By Alan Caruba
Commenting on the rioting in
Baltimore, the Wall Street Journal’s Daniel Henniger was almost to the end of
his April 30 text when he said “On Wednesday morning, the year’s first-quarter
GDP growth rate came in—0.02%. Next to nothing. For the length of the Obama
presidency, with growth significantly below norm, unemployment for blacks aged
24 and younger has hovered between 30% and 40%. That’s the real powder key, not
the police.”
Most Americans do not put the
state of the economy at the heart of everything else is occurring. Instead
they listen to politicians apply the blame to everything other than themselves.
President Obama spent his entire first term blaming George W. Bush for the bad
state of the economy he inherited, but instead of addressing it, he increased it
by imposing ObamaCare, radically altering how many would be hired while others
were cut to a part-time status. The bill added a number of taxes as
well.
When 2015 arrived in January CNS News
reported that “A record 92,898,000 Americans 16 and older did not participate in
the labor force in December, as the labor force participation rate dropped once
again to 62.7 percent, a level it has not seen in 36 years,” according to the
Bureau of Labor Statistics (BLS).
Remember those unemployed young
blacks? In March the BLS noted that a record of 12,202,000 black people were not
in the labor force. The unemployment rate for black people in March was 10.1
percent, which is nearly double the overall unemployment rate of 5.5
percent. For black teens, age 16 to 19,
the unemployment rate was even higher at 25.0 percent, meaning that one in four
black teens who were actively seeking a job did not have one.
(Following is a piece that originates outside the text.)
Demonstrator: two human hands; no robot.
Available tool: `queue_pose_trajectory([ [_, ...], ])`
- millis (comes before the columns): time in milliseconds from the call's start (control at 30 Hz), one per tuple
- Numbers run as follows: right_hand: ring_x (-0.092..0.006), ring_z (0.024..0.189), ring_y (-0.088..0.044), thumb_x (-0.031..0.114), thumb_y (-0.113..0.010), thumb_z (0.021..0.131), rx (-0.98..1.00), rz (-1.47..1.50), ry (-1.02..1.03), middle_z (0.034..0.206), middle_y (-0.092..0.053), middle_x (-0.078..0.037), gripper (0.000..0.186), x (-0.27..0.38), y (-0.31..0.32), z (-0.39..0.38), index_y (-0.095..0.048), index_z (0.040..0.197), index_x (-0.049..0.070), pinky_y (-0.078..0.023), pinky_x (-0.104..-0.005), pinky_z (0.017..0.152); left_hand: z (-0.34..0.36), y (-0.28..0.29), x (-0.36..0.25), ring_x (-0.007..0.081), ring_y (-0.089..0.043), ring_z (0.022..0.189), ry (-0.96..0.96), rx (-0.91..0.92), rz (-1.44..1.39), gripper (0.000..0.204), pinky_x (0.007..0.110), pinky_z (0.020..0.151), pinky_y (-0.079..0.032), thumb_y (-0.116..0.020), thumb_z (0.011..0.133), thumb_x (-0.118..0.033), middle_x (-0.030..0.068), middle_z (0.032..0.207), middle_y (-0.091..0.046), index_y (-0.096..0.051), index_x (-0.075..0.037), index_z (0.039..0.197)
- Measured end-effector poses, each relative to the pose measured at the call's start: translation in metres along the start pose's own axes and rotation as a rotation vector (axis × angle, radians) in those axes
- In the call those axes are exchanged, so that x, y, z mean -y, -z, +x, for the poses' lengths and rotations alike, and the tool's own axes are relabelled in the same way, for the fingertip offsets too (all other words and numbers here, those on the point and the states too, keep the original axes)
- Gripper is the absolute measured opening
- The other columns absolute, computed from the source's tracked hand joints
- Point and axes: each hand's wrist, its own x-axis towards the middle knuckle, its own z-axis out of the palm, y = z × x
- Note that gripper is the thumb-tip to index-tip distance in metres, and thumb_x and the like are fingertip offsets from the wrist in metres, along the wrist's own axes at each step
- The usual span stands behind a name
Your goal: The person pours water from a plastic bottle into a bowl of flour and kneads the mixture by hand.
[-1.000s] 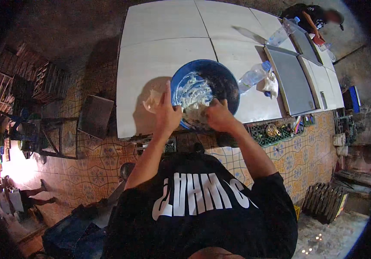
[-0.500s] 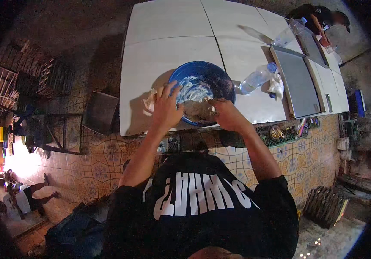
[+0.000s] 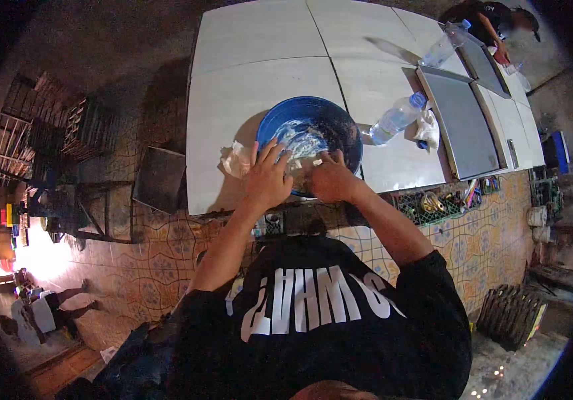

By the beginning of April, the BLS
reported that “a record 93,175,000 Americans 16 and older did not participate in
the labor force in March, as the labor force participation rate dropped to 62.7
percent, the lowest level seen in 37 years.”
Also in April, the BLS reported that
“a record 56,131,000 women, age 16 years and over, were not in the labor force
the previous month, as the participation rate for this group dropped to 56.6
percent—a 27 year low.
It was no surprise that the Department
of Agriculture reported that “The number of beneficiaries who receive
compensation from the Supplemental Nutrition Assistance Program (SNAP),
otherwise known as food stamps, has topped 46,000,000 for 37 straight
months.”
The U.S. Census Bureau started 2015
with news that one out of five young adults—white, black, Hispanic—and ages 18
to 34, currently live in poverty! That’s
13.5 million people, “up from one in seven (8.4 million people) in 1980.”
If all this strikes you as very bad
news, it gets worse. In February, the Daily Caller’s White House Correspondence,
Neil Monro, reported that “President Barack Obama has quietly handed out an
extra 5.46 million work permits for non-immigrant foreigners who arrived as
tourists, students, illegal immigrants or other types of migrants since
2009.”
“’The executive branch is operating a
high parallel work-authorization system outside the bounds of the (immigration)
laws and limits written by Congress (and which) inevitably reduces job
opportunities for Americans,’ said Jessica Vaughan, the policy director at the
Center for Immigration Studies” which filed the FOIA request the revealed this
travesty.
So it didn’t matter to Barack Obama that millions of Americans were
out of work while the White House masterminded a secretive program to provide
non-Americans access to the jobs that were
available.
We are living in the midst of an
economic disaster and despite the often rosy headlines the reality is one that
Stephen Moore, the chief economist at the Heritage Foundation, took note of in
January in The Washington Times. He identified “hidden indicators” of the true
state of the economy as 2015 began:
“The $1 trillion growth gap. This
economic recovery is the lowest in 50 years”
“The restless recovery. It’s been 10
years since Americans in the middle class got a pay raise that kept pace with
inflation.”
“Inequality is worse. The Gini
coefficient (as measured by the Census Bureau), the left’s favorite measure of
income inequality, rose each of Mr. Obama’s first four years in office, breaking
all-time highs in both 2011 and 2012, and it remains
high.”
“The debt has grown by $7.3 trillion.
When Mr. Obama entered office the national debt was under $11 trillion. Now it’s
more than $18 trillion…it will be $19 trillion when he leaves
office.”
The record speaks for itself.
Americans are worse off today than when Obama took office in 2009. In the years
since then he has totally failed to take the best understood steps to push back
against a recession and unemployment. He has expanded the federal government. He
has failed to initiate a reform of the nation’s tax code to stimulate investment
and expansion.
The nation’s first black President has
so poorly served the interests of the African-American population that they are
worse off today. He has practiced “equal inequality” by afflicting our other
demographic groups, younger workers, woman, and everyone else who has been left
unable to afford college and unable to purchase a home and start a family. These
years will be seen in retrospect as a desert of opportunity.